(Beginning of Input material)

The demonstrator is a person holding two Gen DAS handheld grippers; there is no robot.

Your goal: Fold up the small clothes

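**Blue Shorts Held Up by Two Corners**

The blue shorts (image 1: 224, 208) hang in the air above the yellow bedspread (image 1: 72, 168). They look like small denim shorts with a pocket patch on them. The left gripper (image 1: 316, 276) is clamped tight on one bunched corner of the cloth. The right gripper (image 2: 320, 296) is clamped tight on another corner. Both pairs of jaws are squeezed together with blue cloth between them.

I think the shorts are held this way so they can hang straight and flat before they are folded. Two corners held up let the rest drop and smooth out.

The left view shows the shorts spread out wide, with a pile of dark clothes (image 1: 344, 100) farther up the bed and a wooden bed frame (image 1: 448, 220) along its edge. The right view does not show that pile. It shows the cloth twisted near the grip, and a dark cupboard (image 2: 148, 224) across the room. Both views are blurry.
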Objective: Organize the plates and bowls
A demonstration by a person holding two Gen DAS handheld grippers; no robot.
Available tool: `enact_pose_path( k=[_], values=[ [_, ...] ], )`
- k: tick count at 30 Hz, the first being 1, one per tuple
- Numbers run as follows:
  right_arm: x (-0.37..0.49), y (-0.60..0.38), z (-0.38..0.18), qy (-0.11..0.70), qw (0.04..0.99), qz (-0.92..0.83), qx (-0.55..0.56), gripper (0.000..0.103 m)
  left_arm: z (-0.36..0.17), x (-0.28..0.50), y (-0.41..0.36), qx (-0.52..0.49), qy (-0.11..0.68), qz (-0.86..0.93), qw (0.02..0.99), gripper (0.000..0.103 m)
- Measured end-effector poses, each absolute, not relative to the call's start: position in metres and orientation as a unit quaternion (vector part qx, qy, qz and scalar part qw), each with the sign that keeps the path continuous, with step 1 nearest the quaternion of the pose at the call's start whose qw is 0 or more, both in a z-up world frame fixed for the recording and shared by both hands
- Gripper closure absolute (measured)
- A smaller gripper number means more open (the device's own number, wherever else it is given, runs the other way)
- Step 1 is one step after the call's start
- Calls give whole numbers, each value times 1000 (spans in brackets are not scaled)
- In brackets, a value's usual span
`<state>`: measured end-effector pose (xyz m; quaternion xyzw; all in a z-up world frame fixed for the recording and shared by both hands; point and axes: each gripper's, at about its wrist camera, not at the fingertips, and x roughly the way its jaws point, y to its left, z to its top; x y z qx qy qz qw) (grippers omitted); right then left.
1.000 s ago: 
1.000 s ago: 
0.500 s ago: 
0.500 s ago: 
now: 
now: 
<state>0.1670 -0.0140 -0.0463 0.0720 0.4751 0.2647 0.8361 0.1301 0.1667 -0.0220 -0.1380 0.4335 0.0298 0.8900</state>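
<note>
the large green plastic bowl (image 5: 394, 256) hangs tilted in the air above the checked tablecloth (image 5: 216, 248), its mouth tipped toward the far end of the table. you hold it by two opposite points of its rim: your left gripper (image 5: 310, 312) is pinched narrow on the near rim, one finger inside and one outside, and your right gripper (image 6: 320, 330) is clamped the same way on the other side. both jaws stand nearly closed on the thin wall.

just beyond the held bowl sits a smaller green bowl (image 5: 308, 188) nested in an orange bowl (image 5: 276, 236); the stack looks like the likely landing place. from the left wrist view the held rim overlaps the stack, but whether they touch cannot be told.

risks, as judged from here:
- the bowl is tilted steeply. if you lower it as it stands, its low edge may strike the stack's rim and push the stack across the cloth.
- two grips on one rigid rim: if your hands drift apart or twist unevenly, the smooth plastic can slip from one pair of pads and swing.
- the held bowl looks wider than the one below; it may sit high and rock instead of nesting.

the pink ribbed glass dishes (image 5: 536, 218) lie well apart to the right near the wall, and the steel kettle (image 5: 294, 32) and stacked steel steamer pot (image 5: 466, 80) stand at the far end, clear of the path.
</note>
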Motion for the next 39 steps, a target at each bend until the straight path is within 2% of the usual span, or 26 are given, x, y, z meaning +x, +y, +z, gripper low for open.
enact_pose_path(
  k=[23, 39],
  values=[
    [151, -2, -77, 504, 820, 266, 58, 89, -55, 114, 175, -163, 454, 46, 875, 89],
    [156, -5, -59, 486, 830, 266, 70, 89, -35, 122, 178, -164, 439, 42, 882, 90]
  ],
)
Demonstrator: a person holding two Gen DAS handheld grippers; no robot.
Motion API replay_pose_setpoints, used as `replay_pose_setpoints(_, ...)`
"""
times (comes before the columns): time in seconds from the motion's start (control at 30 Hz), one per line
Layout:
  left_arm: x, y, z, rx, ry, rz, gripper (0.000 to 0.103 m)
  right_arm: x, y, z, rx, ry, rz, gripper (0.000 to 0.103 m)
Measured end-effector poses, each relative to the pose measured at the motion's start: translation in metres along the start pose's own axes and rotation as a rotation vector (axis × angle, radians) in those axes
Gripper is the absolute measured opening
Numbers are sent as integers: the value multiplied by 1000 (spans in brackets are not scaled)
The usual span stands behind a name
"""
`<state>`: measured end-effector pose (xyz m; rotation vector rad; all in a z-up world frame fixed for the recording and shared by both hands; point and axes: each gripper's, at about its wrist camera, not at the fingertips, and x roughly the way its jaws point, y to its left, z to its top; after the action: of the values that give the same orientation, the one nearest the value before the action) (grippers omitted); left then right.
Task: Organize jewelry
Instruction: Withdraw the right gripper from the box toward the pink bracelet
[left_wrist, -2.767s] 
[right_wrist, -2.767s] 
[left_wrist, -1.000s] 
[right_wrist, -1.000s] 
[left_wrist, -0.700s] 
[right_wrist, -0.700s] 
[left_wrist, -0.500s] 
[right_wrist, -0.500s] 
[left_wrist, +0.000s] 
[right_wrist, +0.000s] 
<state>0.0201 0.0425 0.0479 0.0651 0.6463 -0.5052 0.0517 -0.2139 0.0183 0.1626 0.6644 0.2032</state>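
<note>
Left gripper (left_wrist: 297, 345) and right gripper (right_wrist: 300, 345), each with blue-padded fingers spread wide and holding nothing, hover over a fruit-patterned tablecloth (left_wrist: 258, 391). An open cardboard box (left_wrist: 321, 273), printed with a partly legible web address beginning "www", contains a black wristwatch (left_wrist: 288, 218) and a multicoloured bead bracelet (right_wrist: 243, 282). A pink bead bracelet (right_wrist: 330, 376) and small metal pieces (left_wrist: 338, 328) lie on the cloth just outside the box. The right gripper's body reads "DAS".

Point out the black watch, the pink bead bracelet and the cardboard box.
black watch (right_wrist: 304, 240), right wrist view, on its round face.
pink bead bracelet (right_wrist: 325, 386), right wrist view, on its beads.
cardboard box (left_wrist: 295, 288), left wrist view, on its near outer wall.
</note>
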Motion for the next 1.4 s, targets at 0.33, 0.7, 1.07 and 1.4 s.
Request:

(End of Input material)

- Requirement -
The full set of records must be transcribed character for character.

- Exercise output -
The demonstrator is a person holding two Gen DAS handheld grippers; there is no robot.

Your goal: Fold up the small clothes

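**Blue Shorts Held Up by Two Corners**

The blue shorts (image 1: 224, 208) hang in the air above the yellow bedspread (image 1: 72, 168). They look like small denim shorts with a pocket patch on them. The left gripper (image 1: 316, 276) is clamped tight on one bunched corner of the cloth. The right gripper (image 2: 320, 296) is clamped tight on another corner. Both pairs of jaws are squeezed together with blue cloth between them.

I think the shorts are held this way so they can hang straight and flat before they are folded. Two corners held up let the rest drop and smooth out.

The left view shows the shorts spread out wide, with a pile of dark clothes (image 1: 344, 100) farther up the bed and a wooden bed frame (image 1: 448, 220) along its edge. The right view does not show that pile. It shows the cloth twisted near the grip, and a dark cupboard (image 2: 148, 224) across the room. Both views are blurry.
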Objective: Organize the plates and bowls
A demonstration by a person holding two Gen DAS handheld grippers; no robot.
Available tool: `enact_pose_path( k=[_], values=[ [_, ...] ], )`
- k: tick count at 30 Hz, the first being 1, one per tuple
- Numbers run as follows:
  right_arm: x (-0.37..0.49), y (-0.60..0.38), z (-0.38..0.18), qy (-0.11..0.70), qw (0.04..0.99), qz (-0.92..0.83), qx (-0.55..0.56), gripper (0.000..0.103 m)
  left_arm: z (-0.36..0.17), x (-0.28..0.50), y (-0.41..0.36), qx (-0.52..0.49), qy (-0.11..0.68), qz (-0.86..0.93), qw (0.02..0.99), gripper (0.000..0.103 m)
- Measured end-effector poses, each absolute, not relative to the call's start: position in metres and orientation as a unit quaternion (vector part qx, qy, qz and scalar part qw), each with the sign that keeps the path continuous, with step 1 nearest the quaternion of the pose at the call's start whose qw is 0 or more, both in a z-up world frame fixed for the recording and shared by both hands
- Gripper closure absolute (measured)
- A smaller gripper number means more open (the device's own number, wherever else it is given, runs the other way)
- Step 1 is one step after the call's start
- Calls give whole numbers, each value times 1000 (spans in brackets are not scaled)
- In brackets, a value's usual span
`<state>`: measured end-effector pose (xyz m; quaternion xyzw; all in a z-up world frame fixed for the recording and shared by both hands; point and axes: each gripper's, at about its wrist camera, not at the fingertips, and x roughly the way its jaws point, y to its left, z to its top; x y z qx qy qz qw) (grippers omitted); right then left.
1.000 s ago: 
1.000 s ago: 
0.500 s ago: 
0.500 s ago: 
now: 
now: 
<state>0.1670 -0.0140 -0.0463 0.0720 0.4751 0.2647 0.8361 0.1301 0.1667 -0.0220 -0.1380 0.4335 0.0298 0.8900</state>
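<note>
the large green plastic bowl (image 5: 394, 256) hangs tilted in the air above the checked tablecloth (image 5: 216, 248), its mouth tipped toward the far end of the table. you hold it by two opposite points of its rim: your left gripper (image 5: 310, 312) is pinched narrow on the near rim, one finger inside and one outside, and your right gripper (image 6: 320, 330) is clamped the same way on the other side. both jaws stand nearly closed on the thin wall.

just beyond the held bowl sits a smaller green bowl (image 5: 308, 188) nested in an orange bowl (image 5: 276, 236); the stack looks like the likely landing place. from the left wrist view the held rim overlaps the stack, but whether they touch cannot be told.

risks, as judged from here:
- the bowl is tilted steeply. if you lower it as it stands, its low edge may strike the stack's rim and push the stack across the cloth.
- two grips on one rigid rim: if your hands drift apart or twist unevenly, the smooth plastic can slip from one pair of pads and swing.
- the held bowl looks wider than the one below; it may sit high and rock instead of nesting.

the pink ribbed glass dishes (image 5: 536, 218) lie well apart to the right near the wall, and the steel kettle (image 5: 294, 32) and stacked steel steamer pot (image 5: 466, 80) stand at the far end, clear of the path.
</note>
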Motion for the next 39 steps, a target at each bend until the straight path is within 2% of the usual span, or 26 are given, x, y, z meaning +x, +y, +z, gripper low for open.
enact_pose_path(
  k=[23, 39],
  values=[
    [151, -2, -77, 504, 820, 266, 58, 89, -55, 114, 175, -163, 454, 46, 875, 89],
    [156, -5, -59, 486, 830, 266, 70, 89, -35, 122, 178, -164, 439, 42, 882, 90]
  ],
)
Demonstrator: a person holding two Gen DAS handheld grippers; no robot.
Motion API replay_pose_setpoints, used as `replay_pose_setpoints(_, ...)`
"""
times (comes before the columns): time in seconds from the motion's start (control at 30 Hz), one per line
Layout:
  left_arm: x, y, z, rx, ry, rz, gripper (0.000 to 0.103 m)
  right_arm: x, y, z, rx, ry, rz, gripper (0.000 to 0.103 m)
Measured end-effector poses, each relative to the pose measured at the motion's start: translation in metres along the start pose's own axes and rotation as a rotation vector (axis × angle, radians) in those axes
Gripper is the absolute measured opening
Numbers are sent as integers: the value multiplied by 1000 (spans in brackets are not scaled)
The usual span stands behind a name
"""
`<state>`: measured end-effector pose (xyz m; rotation vector rad; all in a z-up world frame fixed for the recording and shared by both hands; point and axes: each gripper's, at about its wrist camera, not at the fingertips, and x roughly the way its jaws point, y to its left, z to its top; after the action: of the values that give the same orientation, the one nearest the value before the action) (grippers omitted); left then right.
Task: Organize jewelry
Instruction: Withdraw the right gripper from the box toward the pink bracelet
[left_wrist, -2.767s] 
[right_wrist, -2.767s] 
[left_wrist, -1.000s] 
[right_wrist, -1.000s] 
[left_wrist, -0.700s] 
[right_wrist, -0.700s] 
[left_wrist, -0.500s] 
[right_wrist, -0.500s] 
[left_wrist, +0.000s] 
[right_wrist, +0.000s] 
<state>0.0201 0.0425 0.0479 0.0651 0.6463 -0.5052 0.0517 -0.2139 0.0183 0.1626 0.6644 0.2032</state>
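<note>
Left gripper (left_wrist: 297, 345) and right gripper (right_wrist: 300, 345), each with blue-padded fingers spread wide and holding nothing, hover over a fruit-patterned tablecloth (left_wrist: 258, 391). An open cardboard box (left_wrist: 321, 273), printed with a partly legible web address beginning "www", contains a black wristwatch (left_wrist: 288, 218) and a multicoloured bead bracelet (right_wrist: 243, 282). A pink bead bracelet (right_wrist: 330, 376) and small metal pieces (left_wrist: 338, 328) lie on the cloth just outside the box. The right gripper's body reads "DAS".

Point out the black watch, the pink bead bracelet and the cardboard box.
black watch (right_wrist: 304, 240), right wrist view, on its round face.
pink bead bracelet (right_wrist: 325, 386), right wrist view, on its beads.
cardboard box (left_wrist: 295, 288), left wrist view, on its near outer wall.
</note>
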Motion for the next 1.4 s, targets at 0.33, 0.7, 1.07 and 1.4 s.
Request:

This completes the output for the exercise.